Namun mari kita belajar memahami makna kemenangan yang sesungguhnya. Terlalu naif apabila orang percaya menganggap kemenangan hanyalah sebatas kembalinya kondisi seseorang kepada keadaan semula atau kepada keadaan yang lebih baik dari semula. Misalnya: sakit disembuhkan, kerugian menjadi keuntungan, kehilangan menjadi mendapatkan kembali, dan sebagainya. Hal ini perlu dijelaskan, karena banyak orang percaya yang menganggap bahwa kemenangan adalah tentang sebatas perubahan keadaan. Dan ketika hal itu terjadi, orang mengklaimnya sebagai kemenangan. Benarkah itu yang disebut sebagai kemenangan?
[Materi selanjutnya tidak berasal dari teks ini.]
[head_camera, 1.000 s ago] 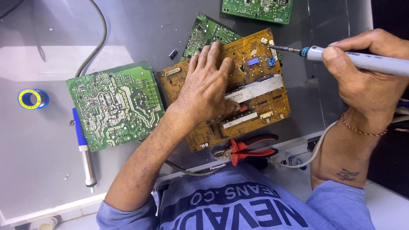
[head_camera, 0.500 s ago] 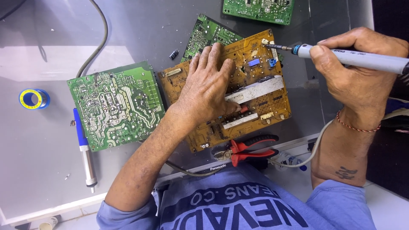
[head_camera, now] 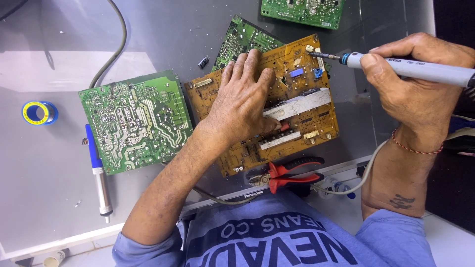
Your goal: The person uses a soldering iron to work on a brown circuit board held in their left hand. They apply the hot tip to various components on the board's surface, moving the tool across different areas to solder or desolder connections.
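Soldering iron (head_camera: 410,66) tip at the orange circuit board's (head_camera: 302,118) far corner.
I'd keep my left hand (head_camera: 245,106) flat, ungripping, pinning the board; right hand (head_camera: 420,91) clenches the iron steady.

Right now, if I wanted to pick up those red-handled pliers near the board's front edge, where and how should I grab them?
Probably take the pliers by the two red handles, coming from the right: the handles point right and lie free, while the metal jaws sit left beside the orange board.
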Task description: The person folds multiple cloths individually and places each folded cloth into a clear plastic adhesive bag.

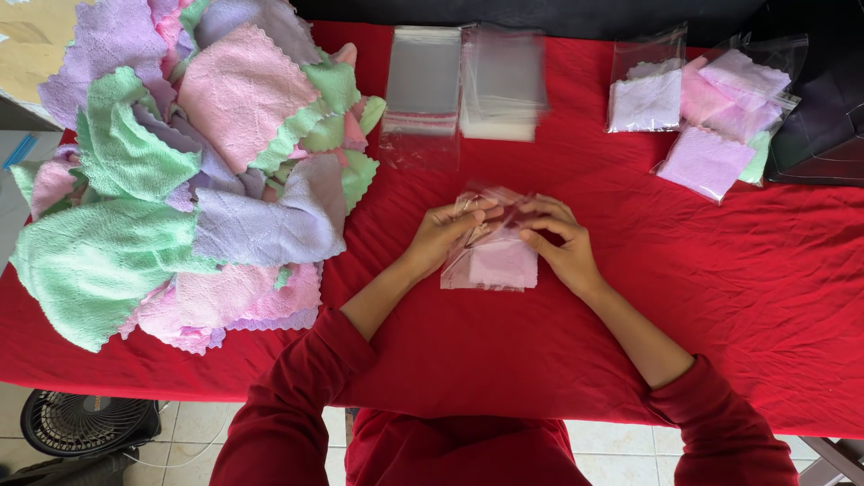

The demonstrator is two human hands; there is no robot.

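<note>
A red tablecloth (720, 297) is covering the table. At centre, the left hand (445, 232) and right hand (560, 243) are pinching a clear bag (490, 256), seemingly steadying its mouth around a folded pink cloth; loose cloths (180, 171) are lying at ten o'clock.

Red tablecloth (720, 297), pastel pink, green, lilac cloths (180, 171) with scalloped edges, pink cloth (502, 263) in clear bag, red sleeves (297, 396).

glossy plastic bag (490, 261), fluffy cloths (180, 171), matt red tablecloth (720, 297)
</note>
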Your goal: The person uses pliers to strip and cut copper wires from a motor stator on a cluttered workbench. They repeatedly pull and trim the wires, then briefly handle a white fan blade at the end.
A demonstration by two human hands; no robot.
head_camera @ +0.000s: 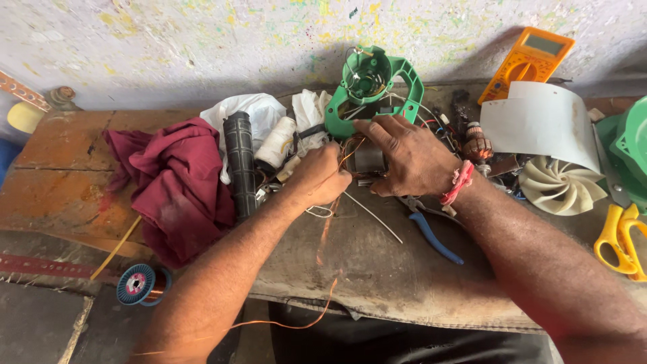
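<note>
- Hands meet at the middle of the worn brown workbench, over a small grey metal motor stator wound with copper wire.
- The left hand is curled closed, its fingertips pinching a thin strand of copper wire at the stator's left side; the strand runs down from the hand, over the bench edge and off toward the lower left.
- The right hand, with a red thread band at the wrist, lies over the stator with fingers spread and bent, pressing down on its top and right side; whether it truly grips the piece I cannot tell.
- Just behind the hands, touching the stator area, stands a green plastic motor housing with a round cup and an open handle loop.
- To the left lie a black ribbed plastic tube, a white spool of thread and a crumpled maroon cloth.
- Under the right forearm rest pliers with blue handles.
- Further right sit a cream plastic fan impeller, a curled white sheet and yellow-handled cutters.
- An orange multimeter leans against the paint-spattered wall.
- A small blue reel of copper wire rests low at the left, below the bench edge.
</note>
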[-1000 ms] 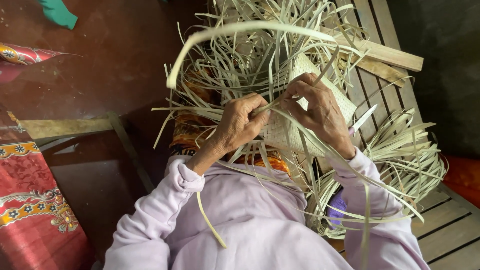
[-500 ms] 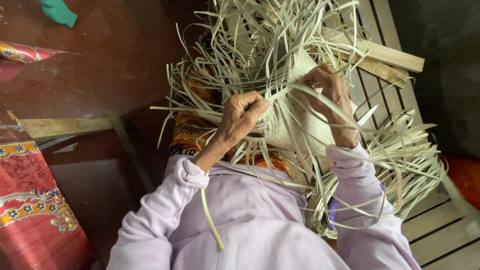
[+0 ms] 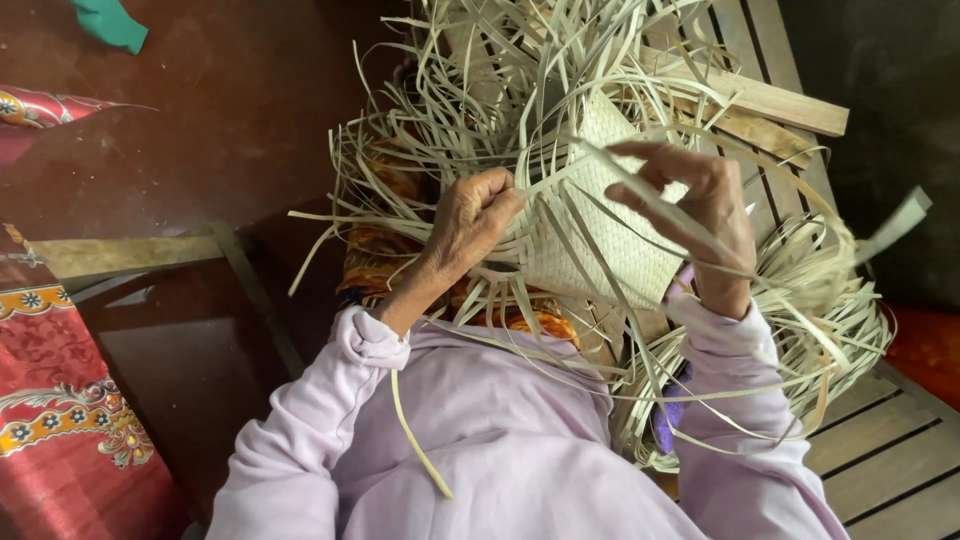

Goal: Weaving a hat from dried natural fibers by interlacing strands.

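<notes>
Mid-weave on a mat (image 3: 600, 235) of pale flat strips, held over the lap above the slatted bench (image 3: 880, 450). Left hand (image 3: 478, 215) curled shut at mat's left edge, thumb and fingers pinching a few strips (image 3: 440, 90) against the woven patch. Right hand (image 3: 700, 205) at mat's right edge, fingers half spread, one long strip (image 3: 640, 185) running across them and out toward the right; whether pinched or only draped, cannot tell. Woven patch small, tight diagonal plait; loose ends fanning out on all sides, thick bundle hanging off bench's right edge. Step judged: laying one strip across while left hand clamps finished rows. Far from done, most strip length unwoven. Next move likely calls for: keeping left grip firm so rows don't slip, lifting alternate strips, threading the long one under, pulling snug without kinking. Lilac sleeves (image 3: 330, 420) low in view; red patterned cloth (image 3: 60, 430) at lower left, clear of work.
</notes>
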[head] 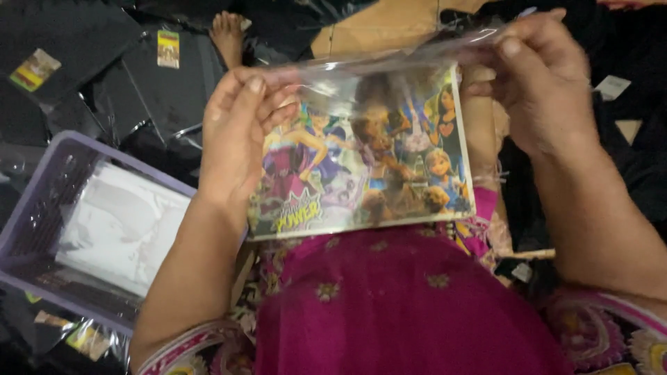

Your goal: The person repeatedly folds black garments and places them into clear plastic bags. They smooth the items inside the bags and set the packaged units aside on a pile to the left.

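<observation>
Above my lap, both hands, left (236, 135) and right (538, 80), pinch the bag (361, 149); slippery plastic could slide from my fingers.

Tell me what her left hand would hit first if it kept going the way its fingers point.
The left hand points up and away, so it would probably meet the dark packets on the floor beyond, near a bare foot; depth is unclear.
</observation>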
Ingat, kemenangan baru disebut kemenangan ketika ada pihak yang mengalami kekalahan. Perubahan keadaan atau pemulihan hanyalah dipahami sebagai konsekuensi dari kemenangan yang dimaksud.
Mari jemaat Tuhan, tidak ada seorang pun yang mau mengalami seperti yang Ayub alami. Namun melalui kisah Ayub ini Tuhan ingin kita menjadi pribadi yang dewasa di dalam memandang sebuah problema. Musuh ingin menjatuhkan kita melalui problema, namun sebaliknya, Tuhan ingin kita mengenal-Nya dan bertumbuh melalui problema. Itulah kemenangan yang sesungguhnya.
Tuhan Yesus memberkati!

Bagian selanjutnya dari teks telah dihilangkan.